Root plus obligatory reflexive pronoun makes a statement rather than a verb, and the statement is the indispensable condition for all languages; and wherever it does not exist, at least by implication, it is not possible to say that there is language.
Could one speak of a statement if the subject behind the reflexive pronoun had not been articulated, if a surface did not bear its signs, if it had not become embodied in a sense-perceptible element, and if it had not left some trace - if only for an instant - in someone's memory or in some space? Does this not mean Amharic verbs affirm while still in a dictionary? Do they not indicate that they are a discourse of a man who does not merely conceive of nouns but judges them?

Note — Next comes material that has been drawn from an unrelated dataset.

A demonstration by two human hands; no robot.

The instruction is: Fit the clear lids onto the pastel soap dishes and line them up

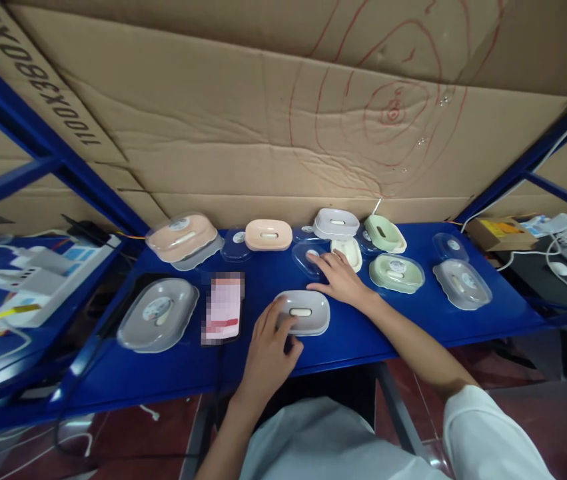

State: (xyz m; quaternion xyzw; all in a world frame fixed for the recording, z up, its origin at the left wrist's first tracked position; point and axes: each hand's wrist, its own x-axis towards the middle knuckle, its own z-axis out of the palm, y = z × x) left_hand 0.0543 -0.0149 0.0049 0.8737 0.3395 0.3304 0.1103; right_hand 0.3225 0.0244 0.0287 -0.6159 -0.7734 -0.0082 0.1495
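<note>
A grey oval soap dish with a pale bar in its central slot sits on the blue table near its front edge. My left hand rests against the dish's left side, fingers spread and curved over the rim. Farther back, my right hand stretches out with its fingers apart. Its fingertips are at the edge of a clear plastic lid lying on the table; whether they grip it is hard to see. Just behind that hand stands a cream dish, partly covered by my fingers.
Along the back are a peach dish, a grey dish and a green dish. Lidded dishes stand left and right, another green one nearer. A phone lies left of my left hand. Cardboard walls the back.
</note>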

The events of the Dakik Estifanos are verbal performances linked at the level of God. If the art of combining the contingent and the sacred, as in wax and gold expressions, declares the death of "God", as Michel Foucault said, since the first wax and gold text specimen appears during the period in which the Estifanosites were active according to Ceruli, these events all must be linked to a fundamental eruption in the Middle Ages that echoes to the present day. The past can no longer be understood in its own terms, because now wax and gold is to be understood in terms of the concerns of the present. This links the subject to those historical transformations surrounding its appearance, its operation in economic structures, social institutions and political behavior. And subjecting them all to the same type of transformation, the analysis creates a knowledge site, internal to Ethiopia’s history, from where the vision of justice and emancipation as both the means and the ends can be possible.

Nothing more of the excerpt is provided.